It takes some time for the two most important things in trading to hit home. It’s easy to understand the words, but the meaning and importance come later.
- Limiting loss with sensible stop-losses is of the utmost priority. With a 60 – 80% loss rate which is not unusual, that’s where any profits made on winning trades evaporate. So, it must be of the highest priority.
- Targets – sensible ones – are the next most important things. Targets are where you set your ‘take profit’ (There is one exception to this discussed briefly below i.e. trend-following trades).
Both things suffer similar problems i.e. how do you set reasonable stop-losses and how do you define reasonable targets. Get your stop-losses wrong and you lose too much in over 60-80% of losing trades. Set your targets too high and you miss them over in the 20-40% of winning trades; leaving the market to take back what you should have gotten.

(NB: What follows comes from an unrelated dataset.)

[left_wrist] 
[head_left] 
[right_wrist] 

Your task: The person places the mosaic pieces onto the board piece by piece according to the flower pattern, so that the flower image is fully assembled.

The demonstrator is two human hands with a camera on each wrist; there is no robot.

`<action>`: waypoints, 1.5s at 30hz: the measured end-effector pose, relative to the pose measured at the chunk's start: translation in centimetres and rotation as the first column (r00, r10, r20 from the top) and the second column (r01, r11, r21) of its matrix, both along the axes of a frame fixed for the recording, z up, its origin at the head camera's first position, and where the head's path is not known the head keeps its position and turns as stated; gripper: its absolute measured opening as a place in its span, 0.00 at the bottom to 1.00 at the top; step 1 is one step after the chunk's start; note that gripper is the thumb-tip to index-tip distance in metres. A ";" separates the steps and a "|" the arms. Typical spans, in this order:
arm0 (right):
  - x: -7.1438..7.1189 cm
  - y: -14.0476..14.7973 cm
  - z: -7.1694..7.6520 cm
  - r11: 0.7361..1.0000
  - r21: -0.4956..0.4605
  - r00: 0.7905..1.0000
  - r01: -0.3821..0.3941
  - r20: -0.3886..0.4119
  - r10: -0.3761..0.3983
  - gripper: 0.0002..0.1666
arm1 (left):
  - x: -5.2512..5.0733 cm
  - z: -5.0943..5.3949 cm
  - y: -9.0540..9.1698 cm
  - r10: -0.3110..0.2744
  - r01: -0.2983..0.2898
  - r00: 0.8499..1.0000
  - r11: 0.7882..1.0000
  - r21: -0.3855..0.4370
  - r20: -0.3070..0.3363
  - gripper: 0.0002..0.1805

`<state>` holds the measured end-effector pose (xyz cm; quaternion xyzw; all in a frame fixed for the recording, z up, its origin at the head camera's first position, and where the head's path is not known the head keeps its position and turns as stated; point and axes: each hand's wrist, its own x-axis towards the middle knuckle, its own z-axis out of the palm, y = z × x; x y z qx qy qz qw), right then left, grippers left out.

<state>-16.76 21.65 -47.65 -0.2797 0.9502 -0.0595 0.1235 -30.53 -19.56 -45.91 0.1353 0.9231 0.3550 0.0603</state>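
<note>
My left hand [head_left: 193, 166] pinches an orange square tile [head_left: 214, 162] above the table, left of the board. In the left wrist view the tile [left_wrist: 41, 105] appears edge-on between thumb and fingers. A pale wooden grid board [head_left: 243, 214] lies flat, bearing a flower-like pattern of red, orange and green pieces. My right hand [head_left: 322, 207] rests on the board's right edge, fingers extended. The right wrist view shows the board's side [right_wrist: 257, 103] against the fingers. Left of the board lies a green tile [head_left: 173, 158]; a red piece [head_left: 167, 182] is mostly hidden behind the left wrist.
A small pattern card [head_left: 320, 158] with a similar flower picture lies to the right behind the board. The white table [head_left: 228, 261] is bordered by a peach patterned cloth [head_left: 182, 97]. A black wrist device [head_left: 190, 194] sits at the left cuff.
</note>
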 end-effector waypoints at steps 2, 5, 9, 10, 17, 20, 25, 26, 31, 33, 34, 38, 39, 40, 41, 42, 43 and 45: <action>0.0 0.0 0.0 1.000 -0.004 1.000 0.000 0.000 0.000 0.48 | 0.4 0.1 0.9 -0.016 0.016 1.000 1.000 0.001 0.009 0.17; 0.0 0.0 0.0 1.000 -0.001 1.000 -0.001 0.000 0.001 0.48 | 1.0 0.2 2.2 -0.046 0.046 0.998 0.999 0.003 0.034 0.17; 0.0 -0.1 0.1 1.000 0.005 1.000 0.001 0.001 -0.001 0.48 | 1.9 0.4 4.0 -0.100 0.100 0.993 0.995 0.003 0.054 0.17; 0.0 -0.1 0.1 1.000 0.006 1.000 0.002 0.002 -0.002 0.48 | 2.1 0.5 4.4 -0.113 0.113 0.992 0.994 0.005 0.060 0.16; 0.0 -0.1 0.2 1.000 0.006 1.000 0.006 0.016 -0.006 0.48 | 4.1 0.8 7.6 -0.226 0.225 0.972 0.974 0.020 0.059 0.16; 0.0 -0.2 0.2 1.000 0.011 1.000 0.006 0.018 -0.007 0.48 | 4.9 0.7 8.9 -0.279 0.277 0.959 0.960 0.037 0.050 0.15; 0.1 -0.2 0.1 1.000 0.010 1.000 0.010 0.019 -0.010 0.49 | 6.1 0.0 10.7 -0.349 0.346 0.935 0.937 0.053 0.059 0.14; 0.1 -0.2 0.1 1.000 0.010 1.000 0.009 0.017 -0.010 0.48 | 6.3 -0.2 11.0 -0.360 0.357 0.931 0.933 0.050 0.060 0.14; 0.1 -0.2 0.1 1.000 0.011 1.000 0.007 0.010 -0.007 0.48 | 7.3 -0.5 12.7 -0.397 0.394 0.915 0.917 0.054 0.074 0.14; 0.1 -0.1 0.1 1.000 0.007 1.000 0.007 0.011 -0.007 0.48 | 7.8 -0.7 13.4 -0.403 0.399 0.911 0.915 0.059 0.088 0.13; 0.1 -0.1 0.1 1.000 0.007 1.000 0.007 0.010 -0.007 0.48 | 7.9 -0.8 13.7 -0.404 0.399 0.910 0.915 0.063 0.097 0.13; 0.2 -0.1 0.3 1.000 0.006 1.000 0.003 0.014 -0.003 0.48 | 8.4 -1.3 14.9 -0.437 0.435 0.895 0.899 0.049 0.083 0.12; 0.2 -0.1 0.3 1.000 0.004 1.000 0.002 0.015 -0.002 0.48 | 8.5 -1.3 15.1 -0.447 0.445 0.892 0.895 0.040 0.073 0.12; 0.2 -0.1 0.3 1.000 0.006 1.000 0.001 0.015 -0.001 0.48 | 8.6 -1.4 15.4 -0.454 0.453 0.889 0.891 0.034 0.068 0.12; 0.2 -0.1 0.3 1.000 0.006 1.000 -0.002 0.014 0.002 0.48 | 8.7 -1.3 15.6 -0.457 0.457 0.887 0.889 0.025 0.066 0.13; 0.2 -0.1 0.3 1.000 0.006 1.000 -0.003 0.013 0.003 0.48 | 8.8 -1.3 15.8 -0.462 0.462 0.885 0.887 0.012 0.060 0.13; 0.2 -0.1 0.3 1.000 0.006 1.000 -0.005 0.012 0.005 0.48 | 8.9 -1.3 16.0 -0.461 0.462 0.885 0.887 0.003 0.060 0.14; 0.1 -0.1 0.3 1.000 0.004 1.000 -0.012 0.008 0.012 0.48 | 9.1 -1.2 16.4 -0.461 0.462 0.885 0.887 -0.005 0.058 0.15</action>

Stop-losses are very tricky. Some traders insist that they must be limited to 1% or no more than 5% of existing equity on account. It’s difficult to set down hard rules about this. Each trader has to find what percentage of risk to take, based on their trading performance. Beginners should stick to the 1% rule. Seasoned traders can venture closer to 5%. Certainly 100% of equity is just plain dumb.
The one exception
In trend-following trades it is not possible to set a definite target in advance. Appropriate exit points become ‘targets of a kind’ – and these emerge as the trend unfolds. Nonetheless, limiting loss is still a big priority and staying in a trend longer than needed can lead to the market taking back what it owns.
Advice
This site does not give advice or tips. It’s not for this site to tell people how to set their stop-losses and targets. That’s not what this site is about – and if you’re looking for that sort of ‘help’ do look elsewhere. This site is about extracting the core principles and we’ve already said that we don’t do teachings and courses.
There is no one sure fire formula that can tell an individual trader what’s a good stop-loss or how to set a good target. The issue is related to so much i.e. individual psychological factors, ATR, market position, RSI, reward:risk ratio, available equity, expectancy ratio, important news events by central banks or directors of organisations (and the list goes on). How can any site or any guru adviser tell any trader about those variables?
Each trade is similar but different to any other. The factors that need to be balanced are complex. It is that complexity that turns off most people and explains (in part) why few become successful at financial trading of any sort.
But whatever the situation, new traders should really focus on getting their decision-making on the above points properly in order. The harsh and brutal reality is that nobody can do this for you – and if they say they can help you, we think you’re being set up.